How odd that as the world often views the same seemingly unreal images from the desert, it prompts very different “images” among viewers from nation to nation. What we see as courageous troops liberating a nation is seen by so many others as the world’s only super power “invading” another country in order to force its will upon it. And despite those unsettling images, or maybe because of them, the planet is tuning into the battle in numbers too large to even gauge.

Most of us probably did not realize, in those first several days of battle, that front-line media coverage would take its toll on American viewers before the first full week of war was over. Now, here in the second week of confrontation, there’s little doubt the worst may be yet to come – the battle for all the marbles. The battle for Baghdad, and for the head of Saddam Hussein.

There also appears little doubt that casualties on our side will be costlier than many had anticipated, that despite those eye-popping first days that now seem like many weeks ago, Iraq will not be a pushover militarily – or in the simultaneous battle of perception manipulation to win over the sympathies of the world at-large. Rumors of Saddam’s demise in the very first, unforeseen, hastily arranged air strike of the war proved too good to be true. Within days, the Iraqi government seems to have rallied itself and suddenly its leader appears to be taking on the persona of the “little engine that could,” at least in the Arab world.

And to no one’s great surprise, Saddam plays dirty. From parading American POW’s before the cameras – to the more disdainful practice of using its own civilians as human shields to protect its civilian-clad soldiers – the so-called rules of war apparently mean little to the butcher of Baghdad. Go figure. At press time, the threat of using chemical and/or biological weapons against coalition forces on the outskirts of the capital city may send a clear and present danger signal to our own military leaders that we can play dirty, too – especially if it means toppling the regime faster, and ultimately reducing casualties on both sides. We got sucker-punched for our “moral approach” to war in Vietnam. Lesson learned, one hopes.

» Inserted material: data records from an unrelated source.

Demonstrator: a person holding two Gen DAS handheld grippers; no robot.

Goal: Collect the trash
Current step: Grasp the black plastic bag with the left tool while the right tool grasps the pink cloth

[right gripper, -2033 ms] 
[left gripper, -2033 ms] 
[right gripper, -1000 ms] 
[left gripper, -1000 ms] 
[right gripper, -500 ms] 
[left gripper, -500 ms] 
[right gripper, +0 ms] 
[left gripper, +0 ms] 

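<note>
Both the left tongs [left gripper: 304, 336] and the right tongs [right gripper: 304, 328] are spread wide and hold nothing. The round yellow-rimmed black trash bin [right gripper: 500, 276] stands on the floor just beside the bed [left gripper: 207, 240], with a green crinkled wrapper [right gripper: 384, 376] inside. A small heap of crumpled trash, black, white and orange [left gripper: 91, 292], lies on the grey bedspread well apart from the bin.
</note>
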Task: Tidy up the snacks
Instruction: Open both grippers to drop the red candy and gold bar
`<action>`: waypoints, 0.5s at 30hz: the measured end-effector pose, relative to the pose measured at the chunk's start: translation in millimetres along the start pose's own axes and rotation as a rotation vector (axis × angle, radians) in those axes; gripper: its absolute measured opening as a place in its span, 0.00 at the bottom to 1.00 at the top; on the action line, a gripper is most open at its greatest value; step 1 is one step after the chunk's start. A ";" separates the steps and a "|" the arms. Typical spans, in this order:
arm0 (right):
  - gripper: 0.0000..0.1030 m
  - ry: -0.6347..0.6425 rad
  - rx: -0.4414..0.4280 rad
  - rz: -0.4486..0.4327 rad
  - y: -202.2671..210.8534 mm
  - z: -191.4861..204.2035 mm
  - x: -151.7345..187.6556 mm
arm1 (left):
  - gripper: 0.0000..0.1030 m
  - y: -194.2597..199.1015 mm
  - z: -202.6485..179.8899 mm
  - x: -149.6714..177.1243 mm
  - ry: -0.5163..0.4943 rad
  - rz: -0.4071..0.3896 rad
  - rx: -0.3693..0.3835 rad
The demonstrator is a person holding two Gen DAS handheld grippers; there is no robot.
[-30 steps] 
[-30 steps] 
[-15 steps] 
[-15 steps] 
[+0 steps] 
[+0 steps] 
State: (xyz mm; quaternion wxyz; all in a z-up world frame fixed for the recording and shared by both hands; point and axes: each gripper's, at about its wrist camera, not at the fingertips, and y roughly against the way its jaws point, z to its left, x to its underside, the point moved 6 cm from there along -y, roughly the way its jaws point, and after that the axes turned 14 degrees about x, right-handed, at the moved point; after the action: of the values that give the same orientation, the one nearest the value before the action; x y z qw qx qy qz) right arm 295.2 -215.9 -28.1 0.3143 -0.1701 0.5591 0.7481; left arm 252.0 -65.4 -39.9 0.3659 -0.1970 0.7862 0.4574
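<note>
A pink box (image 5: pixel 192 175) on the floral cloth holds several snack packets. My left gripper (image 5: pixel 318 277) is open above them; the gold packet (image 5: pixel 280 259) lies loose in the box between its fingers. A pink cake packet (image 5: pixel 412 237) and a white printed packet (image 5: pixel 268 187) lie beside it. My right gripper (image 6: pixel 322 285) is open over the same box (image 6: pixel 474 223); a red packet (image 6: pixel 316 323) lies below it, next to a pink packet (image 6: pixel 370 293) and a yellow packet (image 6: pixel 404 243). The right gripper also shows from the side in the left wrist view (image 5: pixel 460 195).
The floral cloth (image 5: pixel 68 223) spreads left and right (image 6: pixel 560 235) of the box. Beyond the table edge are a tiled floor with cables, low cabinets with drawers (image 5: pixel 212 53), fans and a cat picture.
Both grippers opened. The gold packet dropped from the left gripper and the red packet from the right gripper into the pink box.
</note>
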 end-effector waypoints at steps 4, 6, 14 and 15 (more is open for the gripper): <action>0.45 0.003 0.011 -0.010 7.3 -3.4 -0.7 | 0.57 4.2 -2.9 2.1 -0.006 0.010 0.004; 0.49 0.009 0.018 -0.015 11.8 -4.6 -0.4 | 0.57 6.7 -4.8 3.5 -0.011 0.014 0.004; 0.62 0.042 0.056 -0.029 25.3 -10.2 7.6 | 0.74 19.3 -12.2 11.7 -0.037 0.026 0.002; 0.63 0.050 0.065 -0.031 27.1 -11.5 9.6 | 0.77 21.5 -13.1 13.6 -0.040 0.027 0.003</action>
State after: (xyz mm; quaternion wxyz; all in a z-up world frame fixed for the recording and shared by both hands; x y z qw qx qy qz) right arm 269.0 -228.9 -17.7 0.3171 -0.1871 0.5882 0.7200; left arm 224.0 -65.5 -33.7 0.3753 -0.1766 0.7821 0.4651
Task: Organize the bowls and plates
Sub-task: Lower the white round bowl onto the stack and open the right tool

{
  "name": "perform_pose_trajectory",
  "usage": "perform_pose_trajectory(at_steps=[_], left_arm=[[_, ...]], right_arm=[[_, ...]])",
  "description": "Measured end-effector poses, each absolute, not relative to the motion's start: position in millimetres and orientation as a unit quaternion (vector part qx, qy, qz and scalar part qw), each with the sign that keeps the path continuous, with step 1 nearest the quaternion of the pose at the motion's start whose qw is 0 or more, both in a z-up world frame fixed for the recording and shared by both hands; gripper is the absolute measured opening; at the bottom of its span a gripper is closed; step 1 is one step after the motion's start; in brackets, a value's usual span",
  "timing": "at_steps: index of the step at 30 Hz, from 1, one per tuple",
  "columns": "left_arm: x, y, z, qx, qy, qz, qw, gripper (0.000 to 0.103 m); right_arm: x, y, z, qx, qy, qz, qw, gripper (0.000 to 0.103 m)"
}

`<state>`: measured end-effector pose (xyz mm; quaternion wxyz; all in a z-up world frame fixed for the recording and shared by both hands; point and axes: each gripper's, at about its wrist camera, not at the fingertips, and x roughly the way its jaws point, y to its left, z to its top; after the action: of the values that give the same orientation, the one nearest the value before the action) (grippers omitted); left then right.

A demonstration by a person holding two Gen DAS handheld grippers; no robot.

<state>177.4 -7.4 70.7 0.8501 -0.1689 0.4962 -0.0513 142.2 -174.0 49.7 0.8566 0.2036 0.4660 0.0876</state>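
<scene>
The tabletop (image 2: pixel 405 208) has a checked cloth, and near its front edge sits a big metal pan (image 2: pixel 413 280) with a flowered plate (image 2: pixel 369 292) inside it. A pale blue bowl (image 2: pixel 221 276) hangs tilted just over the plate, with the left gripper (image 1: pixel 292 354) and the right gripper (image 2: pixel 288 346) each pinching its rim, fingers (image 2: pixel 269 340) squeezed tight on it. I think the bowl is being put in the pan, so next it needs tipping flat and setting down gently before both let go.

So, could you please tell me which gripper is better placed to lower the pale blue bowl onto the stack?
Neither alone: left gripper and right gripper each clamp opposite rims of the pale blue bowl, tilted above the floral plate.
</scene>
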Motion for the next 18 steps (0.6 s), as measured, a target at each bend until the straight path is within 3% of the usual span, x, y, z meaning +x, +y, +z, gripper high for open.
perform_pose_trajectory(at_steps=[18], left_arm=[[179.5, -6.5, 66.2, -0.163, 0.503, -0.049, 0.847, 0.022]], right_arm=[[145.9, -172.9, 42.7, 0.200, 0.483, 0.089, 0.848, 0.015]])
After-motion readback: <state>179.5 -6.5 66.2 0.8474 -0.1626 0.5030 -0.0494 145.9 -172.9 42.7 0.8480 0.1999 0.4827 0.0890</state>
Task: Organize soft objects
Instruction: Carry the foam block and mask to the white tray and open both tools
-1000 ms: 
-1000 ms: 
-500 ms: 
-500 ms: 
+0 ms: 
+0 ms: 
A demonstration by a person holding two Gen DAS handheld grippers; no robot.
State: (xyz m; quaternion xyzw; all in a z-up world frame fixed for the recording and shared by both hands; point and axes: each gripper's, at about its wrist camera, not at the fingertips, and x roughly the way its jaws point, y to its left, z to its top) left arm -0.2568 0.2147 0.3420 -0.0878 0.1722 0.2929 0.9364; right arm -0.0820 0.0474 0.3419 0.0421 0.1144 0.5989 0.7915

Possible face-to-face combat in the streets and alleys of Baghdad, unless it can mercifully be avoided, may push the envelope on exactly how much of this “Black Hawk Down” type real-time coverage the civilized world can stomach. We here at home always have the option of simply turning off our TV sets or switching to more pleasant fare. But judging from the first week, this world television event will set audience records that would be the envy of the Olympics, the Super Bowl and even World Cup soccer.

Those families most directly affected by the casualty count surely must turns their heads away from their TV screens, as if not watching will somehow help those so far away. But it seems the rest of the world, including us, finds it much more difficult to not watch. For the first time in human history, the people of a nation at war can judge for themselves how history should view it, and its outcome, in the decades to come. There is much we cannot see of the battles, but what is plainly visible day and night in our living rooms is more than enough.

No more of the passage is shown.